ヤマト運輸が10月からの一部料金の値上げを発表した。従業員および輸配送パートナーの労働環境の改善などが背景にある。
近年、インターネットショッピングなどの拡大により、宅配便の取り扱い個数が急増。大手宅配業者だけで年間50億個超になるという。
一方で、2017年にドライバーの労働環境悪化が表面化して以来、2024年問題など、宅配業界の人出不足は深刻な状態が続いている。大きな要因の一つとされるのが「再配達」の問題。国土交通省によると、2024年の再配達率は10~11%前後で、これを労働力に換算すると「年間約6万人のドライバーの労働力」に相当するのだという。
再配達を減らすための手段として「置き配」サービスが広がる中、紛失や破損といったトラブルも多く、相談件数が増加している。
トラブルなく再配達を減らす方法はないのか?流通経済大学流通情報学部・学部長で、2024年問題の政府検討会メンバーでもあった矢野裕児教授に話を聞いた。
コロナが変えた「置き配」の意味
【流通経済大学 矢野裕児教授】
2019年9月、アマゾンが国内初となる「置き配」の実証実験を一部地域で始めました。
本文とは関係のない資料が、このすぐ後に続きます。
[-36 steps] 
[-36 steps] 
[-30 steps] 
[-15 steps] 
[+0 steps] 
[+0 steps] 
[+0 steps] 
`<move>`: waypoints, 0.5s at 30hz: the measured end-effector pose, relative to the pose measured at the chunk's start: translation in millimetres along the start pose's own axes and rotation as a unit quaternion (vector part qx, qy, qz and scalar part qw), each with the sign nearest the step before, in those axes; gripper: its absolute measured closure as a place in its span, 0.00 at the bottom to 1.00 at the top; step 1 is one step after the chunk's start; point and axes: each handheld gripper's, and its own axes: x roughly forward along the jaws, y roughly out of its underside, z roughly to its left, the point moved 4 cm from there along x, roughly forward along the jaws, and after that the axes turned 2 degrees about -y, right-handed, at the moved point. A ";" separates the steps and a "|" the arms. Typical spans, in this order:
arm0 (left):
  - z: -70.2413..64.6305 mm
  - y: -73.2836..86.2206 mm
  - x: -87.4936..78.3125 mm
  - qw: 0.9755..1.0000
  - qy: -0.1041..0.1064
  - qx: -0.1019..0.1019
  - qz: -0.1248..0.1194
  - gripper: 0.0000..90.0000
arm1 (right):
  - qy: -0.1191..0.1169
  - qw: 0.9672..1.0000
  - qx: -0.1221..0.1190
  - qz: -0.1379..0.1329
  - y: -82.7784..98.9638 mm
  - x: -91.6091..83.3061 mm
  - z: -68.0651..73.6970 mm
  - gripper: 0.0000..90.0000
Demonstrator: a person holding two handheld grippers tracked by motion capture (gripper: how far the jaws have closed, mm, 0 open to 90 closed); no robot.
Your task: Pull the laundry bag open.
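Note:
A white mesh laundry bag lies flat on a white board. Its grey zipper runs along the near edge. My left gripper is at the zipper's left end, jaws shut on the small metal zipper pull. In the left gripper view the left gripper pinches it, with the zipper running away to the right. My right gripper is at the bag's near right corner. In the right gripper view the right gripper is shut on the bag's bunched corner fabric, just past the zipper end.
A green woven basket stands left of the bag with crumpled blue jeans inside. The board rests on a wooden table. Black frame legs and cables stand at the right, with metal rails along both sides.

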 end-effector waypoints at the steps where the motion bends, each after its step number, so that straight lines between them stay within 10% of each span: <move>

ところが、翌年、コロナ禍になってしまった。当初は「再配達を減らすための試験運用」だったものが「対面で直接受け取りたくない」に変わってしまったのです。
結果として「置き配」のニーズが増えたことで、アマゾンは範囲を全国に広げ、さらに日本郵便やヤマトといった宅配業者も置き配をスタートさせました。
その後、コロナは収まりましたが、置き配が定着してきたことと、国も置き配を勧めたいということもあって、当初、及び腰だった宅配会社も正式に認める方向に動いたのです。
置き配トラブルが増えた理由…
コロナの時は、置き配というより、人との直接の接触を避ける意味で「置いておいてください。すぐに受け取りますから」だったのが、コロナが収束し、置き配という形だけが残りました。そして、リモートワークから出勤する勤務形態に戻り、荷物を外に置いておく時間が長くなったことでトラブルが増えたという側面があります。

また、置き配に適していない状況でも無理やり置いていくことも大きな原因です。
本来、置き配というのは、車庫や物置、宅配BOXといった「置き場所をしっかり確保できる状態で行う」ものでした。しかし日本の住宅事情は、そういう場所がないケースも多く、置き配トラブルの増加につながってしまっています。
個人で出来る対策は?
再配達を減らすために、すぐに個人で出来ることとしては、下記のようなことが考えられます。
*注文時に「まとめて配送」設定(※出来る場合)
*注文時に「受け取り可能な日時」を指定
*宅配会社のメンバーズ登録(無料)をして、受け取り日時の設定

注文時の日時指定は出来ない場合もありますが、配送会社のメンバーズ登録を行っていれば、これを利用することで事前に配達日時を変更できます。完全にマッチングできる訳ではないでしょうが、スムーズな受け取りの確率は上がります。
また、コンビニ受け取りは、自分の都合のよいタイミングで受け取れ、人を介すことで破損などのトラブル防止にもつながります。
ストレスのない環境整備を
そして、大きくは「宅配BOX」や「宅配ロッカー」を増やすことです。今は明らかに宅配BOXの数が足りなくなっています。集合住宅に後付けする場合、スペースの確保や予算面の問題があります。しかし、安心して置き配できる場所を増やすことは、重要な社会問題の1つとされる「再配達増加」を減らす有効な手段です。補助金の導入など、国として取り組んでほしいと思います。
宅配BOXや宅配ロッカー、コンビニ受け取りが増えることは、受け取り側の「何時までに帰らないといけない」というストレスを減らすことにもつながります。
宅配増加の大きな要因のインターネットショッピング市場の拡大。ただし増加しているといっても、小売販売額全体の内、10%程度でしかありません。中国の4割、アメリカの2割と比べても、これからもっと伸びる可能性があります。
そうなった時に完全にパンクしないためにも、今から対策をとり、ドライバー、受け取り側、双方にストレスのない環境を作っていければと思います。